■ Aim of the task:
Every line below that holds the string "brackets" must be copied.

=== Section Start ===

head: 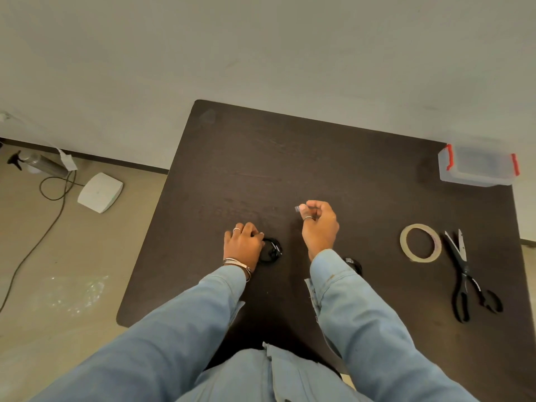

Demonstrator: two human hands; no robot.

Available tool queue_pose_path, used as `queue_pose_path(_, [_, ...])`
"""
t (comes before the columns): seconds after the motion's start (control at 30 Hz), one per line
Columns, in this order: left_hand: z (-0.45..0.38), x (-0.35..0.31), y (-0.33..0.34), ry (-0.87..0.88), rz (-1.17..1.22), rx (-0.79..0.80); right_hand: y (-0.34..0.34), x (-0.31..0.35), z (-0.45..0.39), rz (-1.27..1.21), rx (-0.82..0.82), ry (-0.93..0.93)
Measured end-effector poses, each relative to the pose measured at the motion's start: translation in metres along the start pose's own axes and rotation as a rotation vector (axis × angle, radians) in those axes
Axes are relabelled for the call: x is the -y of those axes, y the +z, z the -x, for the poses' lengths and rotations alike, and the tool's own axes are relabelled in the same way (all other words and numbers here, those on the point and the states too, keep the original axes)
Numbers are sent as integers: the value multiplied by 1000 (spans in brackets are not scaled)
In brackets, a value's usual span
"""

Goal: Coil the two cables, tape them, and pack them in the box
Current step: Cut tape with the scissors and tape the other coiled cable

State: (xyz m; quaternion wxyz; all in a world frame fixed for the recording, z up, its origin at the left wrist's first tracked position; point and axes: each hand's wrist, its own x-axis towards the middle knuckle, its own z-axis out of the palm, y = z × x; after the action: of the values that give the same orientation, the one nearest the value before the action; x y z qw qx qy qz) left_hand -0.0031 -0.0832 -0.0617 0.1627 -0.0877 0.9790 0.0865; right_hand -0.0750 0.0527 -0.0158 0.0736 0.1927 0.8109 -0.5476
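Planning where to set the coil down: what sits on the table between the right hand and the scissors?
In the head view, only the tape roll lies between the right hand and the scissors.

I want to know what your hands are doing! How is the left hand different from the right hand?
The left hand is down on the dark brown table, pressing on a coiled black cable. The right hand is lifted above the table, pinching a small clear piece of tape at its fingertips. The left wrist wears silver bangles; the right wrist shows none. Both wear rings and pale blue sleeves.
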Motion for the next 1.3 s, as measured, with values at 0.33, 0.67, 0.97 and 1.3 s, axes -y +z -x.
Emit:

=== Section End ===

■ Answer to the problem:
Numbers are sent as integers: the value multiplied by 1000 (spans in brackets are not scaled)
In brackets, a value's usual span

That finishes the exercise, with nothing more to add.